# WHAT IS BEING ASKED
Print the data below exactly, but only the lines from the one containing "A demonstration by" down to the one containing "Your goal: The", inclusive.
___ INFORMATION SHOWN ___
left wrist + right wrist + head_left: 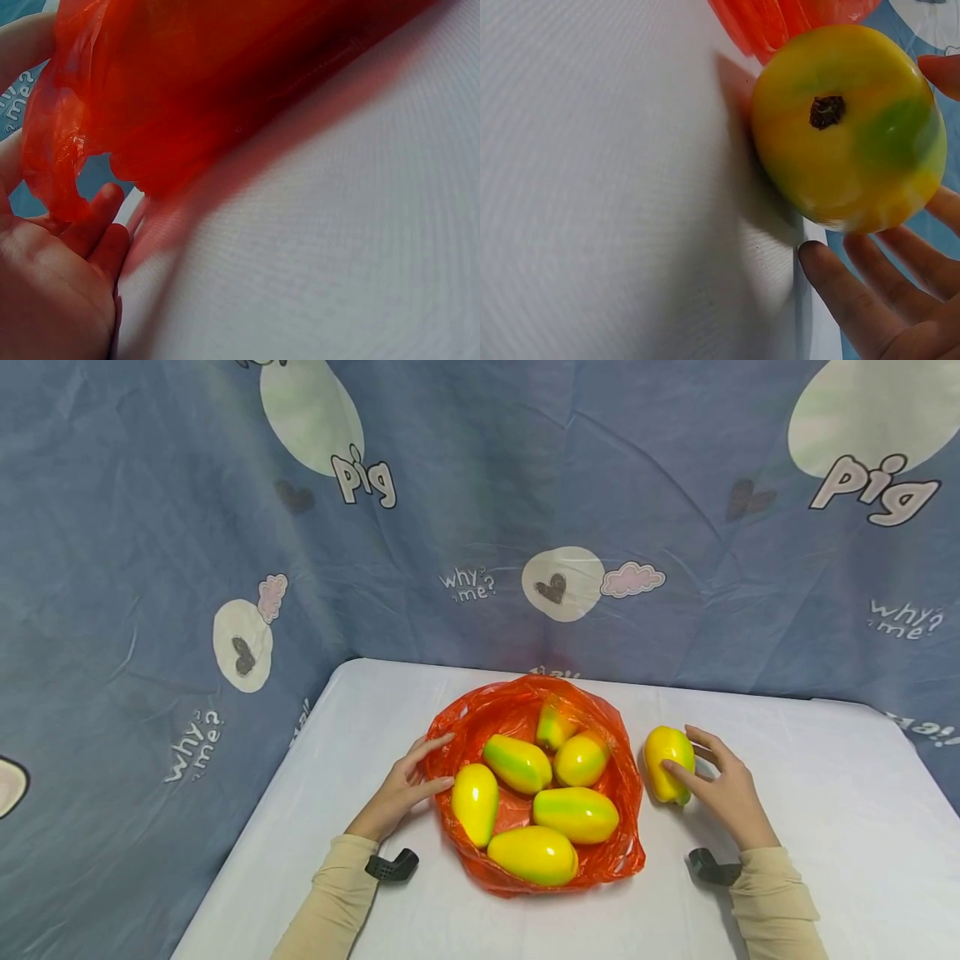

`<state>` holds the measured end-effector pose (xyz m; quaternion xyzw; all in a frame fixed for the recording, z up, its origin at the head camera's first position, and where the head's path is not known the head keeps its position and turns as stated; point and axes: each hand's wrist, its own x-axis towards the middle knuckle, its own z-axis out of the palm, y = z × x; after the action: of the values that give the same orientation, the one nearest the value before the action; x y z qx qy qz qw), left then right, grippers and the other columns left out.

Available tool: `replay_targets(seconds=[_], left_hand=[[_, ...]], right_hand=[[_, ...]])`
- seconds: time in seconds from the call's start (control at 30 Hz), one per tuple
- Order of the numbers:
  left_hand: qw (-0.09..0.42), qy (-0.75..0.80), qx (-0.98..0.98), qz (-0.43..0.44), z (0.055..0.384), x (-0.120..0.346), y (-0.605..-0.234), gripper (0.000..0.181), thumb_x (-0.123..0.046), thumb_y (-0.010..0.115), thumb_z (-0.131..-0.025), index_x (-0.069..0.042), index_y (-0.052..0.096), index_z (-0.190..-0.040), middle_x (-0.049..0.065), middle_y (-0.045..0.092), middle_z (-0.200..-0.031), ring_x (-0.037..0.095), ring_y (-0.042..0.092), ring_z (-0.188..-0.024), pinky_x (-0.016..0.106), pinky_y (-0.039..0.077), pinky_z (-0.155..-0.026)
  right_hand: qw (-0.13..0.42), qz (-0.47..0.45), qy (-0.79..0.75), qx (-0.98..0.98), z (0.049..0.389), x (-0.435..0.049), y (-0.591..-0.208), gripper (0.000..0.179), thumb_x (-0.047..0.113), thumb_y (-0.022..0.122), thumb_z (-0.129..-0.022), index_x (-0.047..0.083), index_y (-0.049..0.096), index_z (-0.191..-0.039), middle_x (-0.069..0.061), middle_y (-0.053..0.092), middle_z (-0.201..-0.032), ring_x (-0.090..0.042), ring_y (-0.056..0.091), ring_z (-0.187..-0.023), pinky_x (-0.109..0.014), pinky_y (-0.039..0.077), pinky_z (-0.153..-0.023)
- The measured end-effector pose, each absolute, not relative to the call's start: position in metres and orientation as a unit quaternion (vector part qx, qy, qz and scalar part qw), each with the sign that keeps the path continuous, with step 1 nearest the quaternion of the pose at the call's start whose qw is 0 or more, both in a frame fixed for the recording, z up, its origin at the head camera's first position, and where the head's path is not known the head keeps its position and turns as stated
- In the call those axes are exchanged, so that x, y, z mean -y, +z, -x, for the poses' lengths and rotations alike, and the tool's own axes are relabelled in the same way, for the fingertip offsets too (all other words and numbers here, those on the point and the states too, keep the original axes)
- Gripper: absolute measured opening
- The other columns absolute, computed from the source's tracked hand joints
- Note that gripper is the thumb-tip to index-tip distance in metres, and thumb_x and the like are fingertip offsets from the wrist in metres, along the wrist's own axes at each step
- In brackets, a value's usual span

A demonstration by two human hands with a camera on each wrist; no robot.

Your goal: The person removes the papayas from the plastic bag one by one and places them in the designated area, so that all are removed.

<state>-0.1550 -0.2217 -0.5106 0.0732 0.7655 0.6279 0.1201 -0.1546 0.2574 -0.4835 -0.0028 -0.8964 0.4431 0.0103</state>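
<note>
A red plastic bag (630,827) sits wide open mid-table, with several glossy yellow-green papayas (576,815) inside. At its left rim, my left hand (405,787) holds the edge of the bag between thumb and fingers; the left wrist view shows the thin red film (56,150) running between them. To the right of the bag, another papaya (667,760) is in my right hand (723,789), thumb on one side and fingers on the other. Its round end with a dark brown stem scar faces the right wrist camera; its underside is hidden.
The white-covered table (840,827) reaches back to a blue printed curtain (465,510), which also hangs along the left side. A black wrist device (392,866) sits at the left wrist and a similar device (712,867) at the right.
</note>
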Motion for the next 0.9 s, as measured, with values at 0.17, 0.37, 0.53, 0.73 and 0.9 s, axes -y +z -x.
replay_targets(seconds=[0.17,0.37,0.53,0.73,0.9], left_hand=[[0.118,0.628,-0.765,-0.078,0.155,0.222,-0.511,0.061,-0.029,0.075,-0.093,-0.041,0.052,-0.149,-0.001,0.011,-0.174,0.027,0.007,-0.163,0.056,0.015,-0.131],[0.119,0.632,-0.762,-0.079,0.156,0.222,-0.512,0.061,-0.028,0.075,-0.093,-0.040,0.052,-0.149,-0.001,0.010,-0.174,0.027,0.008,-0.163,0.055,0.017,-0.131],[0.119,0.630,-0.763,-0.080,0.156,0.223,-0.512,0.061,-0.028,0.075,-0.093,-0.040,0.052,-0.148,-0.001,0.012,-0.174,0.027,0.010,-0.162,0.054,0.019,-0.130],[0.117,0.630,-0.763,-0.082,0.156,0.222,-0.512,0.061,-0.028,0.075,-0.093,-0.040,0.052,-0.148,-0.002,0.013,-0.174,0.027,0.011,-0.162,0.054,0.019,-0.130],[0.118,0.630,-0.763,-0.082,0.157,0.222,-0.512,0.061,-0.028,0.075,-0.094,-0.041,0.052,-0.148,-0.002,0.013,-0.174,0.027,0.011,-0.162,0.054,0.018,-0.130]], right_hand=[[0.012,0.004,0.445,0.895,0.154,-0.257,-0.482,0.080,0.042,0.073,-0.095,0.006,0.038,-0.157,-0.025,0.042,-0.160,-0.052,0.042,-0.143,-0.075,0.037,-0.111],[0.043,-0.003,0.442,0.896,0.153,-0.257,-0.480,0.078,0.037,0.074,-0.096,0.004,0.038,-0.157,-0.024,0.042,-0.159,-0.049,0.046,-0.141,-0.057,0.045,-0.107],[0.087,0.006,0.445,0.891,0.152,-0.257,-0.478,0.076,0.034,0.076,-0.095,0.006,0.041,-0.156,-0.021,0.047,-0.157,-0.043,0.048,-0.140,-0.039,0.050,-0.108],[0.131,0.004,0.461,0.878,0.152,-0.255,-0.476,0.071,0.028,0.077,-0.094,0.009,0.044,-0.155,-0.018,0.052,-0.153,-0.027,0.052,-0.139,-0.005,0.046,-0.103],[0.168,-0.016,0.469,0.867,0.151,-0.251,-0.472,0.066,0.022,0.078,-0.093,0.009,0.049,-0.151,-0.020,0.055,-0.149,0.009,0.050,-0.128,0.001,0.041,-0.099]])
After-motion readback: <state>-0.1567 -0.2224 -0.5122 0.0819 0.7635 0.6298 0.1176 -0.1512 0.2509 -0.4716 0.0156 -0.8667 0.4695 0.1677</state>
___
# SOLUTION TO THE PROBLEM
A demonstration by two human hands with a camera on each wrist; no robot.

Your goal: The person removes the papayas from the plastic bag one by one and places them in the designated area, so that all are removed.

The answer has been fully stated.